File System Consistency

File System Consistency

Another area where reliability is an issue is file system consistency. Many file systems read blocks, modify them, and write them out later. If the system crashes before all the modified blocks have been written out, the file system can be left in an inconsistent state. This problem is particularly critical if some of the blocks that have not been written out are i-node blocks, directory blocks, or blocks containing the free list.

To deal with the problem of inconsistent file systems, most computers have a utility program that checks file system consistency. For instance, UNIX has fsck and Windows has scandisk. This utility can be run whenever the system is booted, particularly after a crash. The description below tells how fsck works. Scandisk is somewhat different because it works on a different file system, but the general principle of using the file system's inherent redundancy to repair it is still valid. All file system checkers verify each file system (disk partition) independently of the other ones.

Two types of consistency checks can be made: blocks and files. To check for block consistency, the program builds two tables, each one containing a counter for each block, initially set to 0. The counters in the first table keep track of how many times each block is present in a file; the counters in the second table record how often each block is present in the free list (or the bitmap of free blocks).

The program then reads all the i-nodes using a raw device, which ignores the file structure and just returns all the disk blocks starting at 0. Starting from an i-node, it is possible to build a list of all the block numbers used in the corresponding file. As each block number is read, its counter in the first table is incremented. The program then examines the free list or bitmap to find all the blocks that are not in use. Each occurrence of a block in the free list results in its counter in the second table being incremented.
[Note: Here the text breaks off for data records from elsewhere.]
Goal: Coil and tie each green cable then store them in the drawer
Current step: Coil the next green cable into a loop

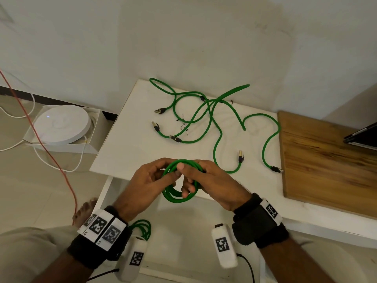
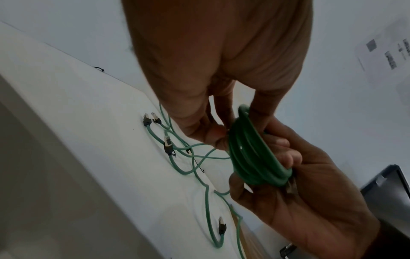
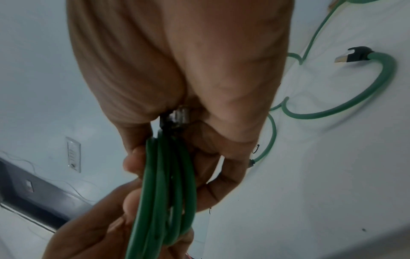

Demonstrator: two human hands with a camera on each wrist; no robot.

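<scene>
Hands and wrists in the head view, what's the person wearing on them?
Both hands, left hand and right hand, are bare. Each wrist carries a black strap with white square-coded marker tags and a white capsule-shaped camera trailing a black cable.

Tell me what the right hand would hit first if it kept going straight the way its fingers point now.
The right hand points left, toward the left hand. It already grips the coiled green cable, so next in that line are the left hand's fingers, which look to be touching it; depth is hard to judge.
</scene>
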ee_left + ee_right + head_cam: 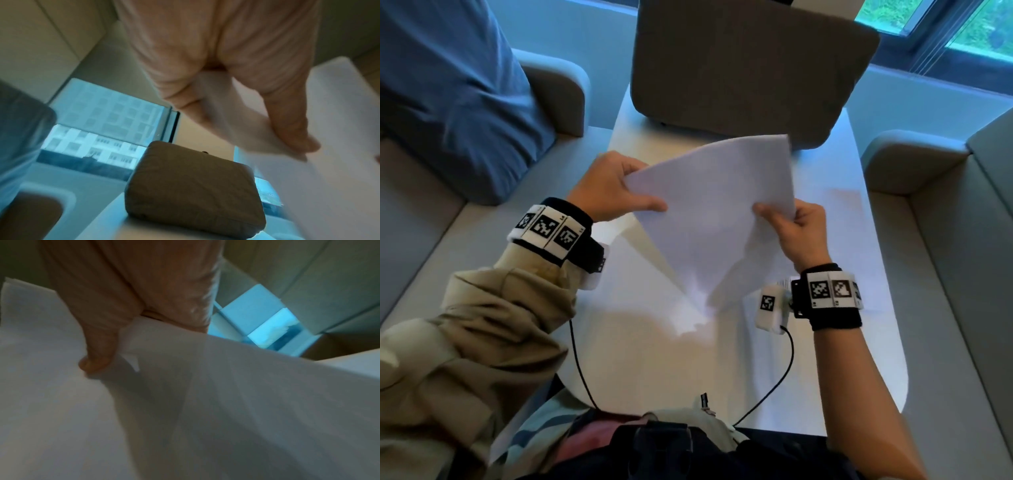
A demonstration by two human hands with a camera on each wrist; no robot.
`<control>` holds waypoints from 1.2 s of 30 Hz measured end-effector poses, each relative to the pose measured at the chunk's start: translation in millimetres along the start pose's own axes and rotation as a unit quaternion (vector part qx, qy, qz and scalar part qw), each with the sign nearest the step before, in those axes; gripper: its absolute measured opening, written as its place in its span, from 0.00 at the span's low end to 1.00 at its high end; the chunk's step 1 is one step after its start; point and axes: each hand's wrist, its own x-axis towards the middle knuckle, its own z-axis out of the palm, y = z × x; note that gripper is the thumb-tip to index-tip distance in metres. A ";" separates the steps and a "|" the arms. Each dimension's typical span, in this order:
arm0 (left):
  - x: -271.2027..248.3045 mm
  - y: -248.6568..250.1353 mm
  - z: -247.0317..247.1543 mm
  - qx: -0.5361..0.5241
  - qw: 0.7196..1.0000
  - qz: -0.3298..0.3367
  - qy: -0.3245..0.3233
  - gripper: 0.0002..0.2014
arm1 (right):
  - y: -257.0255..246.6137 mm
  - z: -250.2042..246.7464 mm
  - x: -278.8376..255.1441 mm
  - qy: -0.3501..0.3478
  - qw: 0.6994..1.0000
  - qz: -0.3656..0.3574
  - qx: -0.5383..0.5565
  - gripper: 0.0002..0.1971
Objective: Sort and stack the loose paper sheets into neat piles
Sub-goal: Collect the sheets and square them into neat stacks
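A bundle of white paper sheets is held up above the white table, tilted with one corner pointing down. My left hand pinches its left edge, thumb on top. My right hand grips its right edge, thumb on the front face. In the left wrist view my left hand has its thumb and fingers clamped on the paper. In the right wrist view my right hand presses its thumb onto the sheets, which bend. More sheets lie flat on the table under the right hand.
A brown cushion stands at the table's far end, also in the left wrist view as the cushion. Grey sofa seats flank the table, with a blue pillow at the left. Windows are at the back right.
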 end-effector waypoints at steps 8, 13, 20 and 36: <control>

If the file system is consistent, each block will have a 1 either in the first table or in the second table, as shown in Figure 1(a). On the other hand, as a result of a crash, the tables might look like Figure 1(b), in which block 2 does not occur in either table. It will be reported as being a missing block. While missing blocks do no real harm, they waste space and thus reduce the capacity of the disk. The solution to missing blocks is straightforward: the file system checker just adds them to the free list.

File system states

Another situation that might occur is that of Figure 1(c). Here we see a block, number 4, that occurs twice in the free list. (Duplicates can occur only if the free list is really a list; with a bitmap it is impossible.) The solution here is also simple: rebuild the free list.

The worst thing that can happen is that the same data block is present in two or more files, as shown in Figure 1(d) with block 5. If either of these files is removed, block 5 will be put on the free list, leading to a situation in which the same block is both in use and free at the same time. If both files are removed, the block will be put onto the free list twice.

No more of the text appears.